Physical science has helpfully informed us that not only are bodies scattered so few and far between through the universe—the most meagre bits being lost in a thin indiscriminate gruel-like stuff one might liken to a nineteenth-century workhouse child's dinner—as to amount to mere brief accidents of matter struggling unsuccessfully to exist more than a moment or two within the dense, necessary, prevailing and ever-increasing immaterium; but even the most apparently gross, tangible or corporeal of these same accidental bodies, should all its matter be crowded by force down into a perfect solidity, might be contained in a small, hard chunk no larger than an ice cube. In much the same sense, when one ponders the subject but a little, it might well appear that if all the truly productive employment of a lifetime were suddenly compressed, for the sake of experiment, into the time the mind actually took to devise it, then the maximum period required to contain it all would perhaps be days, more likely hours, even seconds or fractions of seconds.

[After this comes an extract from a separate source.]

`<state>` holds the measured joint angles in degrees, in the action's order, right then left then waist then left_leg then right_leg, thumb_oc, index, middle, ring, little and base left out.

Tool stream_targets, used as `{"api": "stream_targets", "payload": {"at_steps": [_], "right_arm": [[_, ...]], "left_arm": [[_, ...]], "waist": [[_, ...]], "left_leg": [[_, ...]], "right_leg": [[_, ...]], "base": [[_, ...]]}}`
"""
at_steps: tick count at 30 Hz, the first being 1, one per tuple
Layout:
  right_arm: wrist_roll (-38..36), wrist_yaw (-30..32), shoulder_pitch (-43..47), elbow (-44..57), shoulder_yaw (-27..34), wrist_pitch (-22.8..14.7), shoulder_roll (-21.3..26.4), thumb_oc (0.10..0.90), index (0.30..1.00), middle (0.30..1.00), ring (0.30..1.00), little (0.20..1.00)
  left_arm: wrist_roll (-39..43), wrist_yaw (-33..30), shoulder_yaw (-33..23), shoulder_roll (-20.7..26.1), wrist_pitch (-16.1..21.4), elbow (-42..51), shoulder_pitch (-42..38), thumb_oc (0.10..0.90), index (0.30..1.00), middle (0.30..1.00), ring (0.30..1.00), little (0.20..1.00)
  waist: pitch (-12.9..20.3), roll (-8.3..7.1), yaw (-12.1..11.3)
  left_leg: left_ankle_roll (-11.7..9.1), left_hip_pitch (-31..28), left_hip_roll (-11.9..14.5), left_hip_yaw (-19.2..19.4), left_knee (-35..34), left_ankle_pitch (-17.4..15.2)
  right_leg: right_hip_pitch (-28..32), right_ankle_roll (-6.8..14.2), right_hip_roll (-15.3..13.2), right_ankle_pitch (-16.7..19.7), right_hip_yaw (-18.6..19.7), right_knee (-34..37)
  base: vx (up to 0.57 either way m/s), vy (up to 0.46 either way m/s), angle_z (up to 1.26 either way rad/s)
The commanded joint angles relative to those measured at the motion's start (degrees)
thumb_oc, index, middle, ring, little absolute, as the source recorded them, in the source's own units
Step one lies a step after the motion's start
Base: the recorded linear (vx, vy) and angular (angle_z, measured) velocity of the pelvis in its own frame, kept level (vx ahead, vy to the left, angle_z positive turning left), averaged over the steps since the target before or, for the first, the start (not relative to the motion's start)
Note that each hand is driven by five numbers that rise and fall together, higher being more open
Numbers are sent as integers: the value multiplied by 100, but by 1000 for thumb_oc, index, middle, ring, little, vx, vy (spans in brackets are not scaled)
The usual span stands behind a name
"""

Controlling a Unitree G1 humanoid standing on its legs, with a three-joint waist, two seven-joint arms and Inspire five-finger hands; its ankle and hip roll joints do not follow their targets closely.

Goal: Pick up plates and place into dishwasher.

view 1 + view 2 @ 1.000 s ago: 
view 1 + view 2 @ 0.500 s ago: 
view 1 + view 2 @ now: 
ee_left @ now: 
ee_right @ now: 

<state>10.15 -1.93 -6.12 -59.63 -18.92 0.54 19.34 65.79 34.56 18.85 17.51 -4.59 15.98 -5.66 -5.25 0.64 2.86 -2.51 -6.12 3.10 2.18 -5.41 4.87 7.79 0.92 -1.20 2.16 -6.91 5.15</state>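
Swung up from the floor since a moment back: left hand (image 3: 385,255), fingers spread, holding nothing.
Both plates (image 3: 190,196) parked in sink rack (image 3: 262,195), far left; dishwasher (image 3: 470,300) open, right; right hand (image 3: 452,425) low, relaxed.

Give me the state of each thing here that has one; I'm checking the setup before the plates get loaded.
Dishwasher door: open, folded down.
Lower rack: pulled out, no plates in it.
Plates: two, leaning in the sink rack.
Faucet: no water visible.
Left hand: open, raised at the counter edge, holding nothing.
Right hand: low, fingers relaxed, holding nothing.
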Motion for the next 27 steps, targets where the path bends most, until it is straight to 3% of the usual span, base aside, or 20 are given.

The mind has been largely idle then; yet no one has ever been able to stop it from thinking, even for a little while. And of course this is dangerous. If one doesn't regulate one's thoughts they can easily be yanked by the ear and tugged off in practically any direction; particularly if there's any wishing involved. Maybe it's with this in mind that some thoughtless judges have thought it a crime to think, and declared it so. The nature of the thinking animal however being as it is, it will think anyway, and no matter what punishment be contrived for it in consequence. Vide the French Revolution, and the head of Charlotte Corday, which as those present remarked, retained a thoughtful expression even as it lay before the public, disconnected from its body.
Everybody understands that the business of everyday life calls for very little actual brainwork. So poorly matched are our physical to our mental capacities that one may quite easily come up in mere seconds with full-blown conceptions that may then take years or even longer to carry into action. Fresh thinking is very seldom needed. We're limited in prospect by the narrow routines of our bodies, our surroundings, our lives. We go along in a kind of continuous holding pattern. Changes are rare. Nothing's ever truly new. Yet though all this time one never actually needed to think, in fact one was never not thinking. The truth is that for a good part of our lives the only thing we can do is think. Our hands and feet may venture on as they will without our conscious consent, with the mind standing by a mere spectator unable to affect the execution it knows to be coming, if not already underway.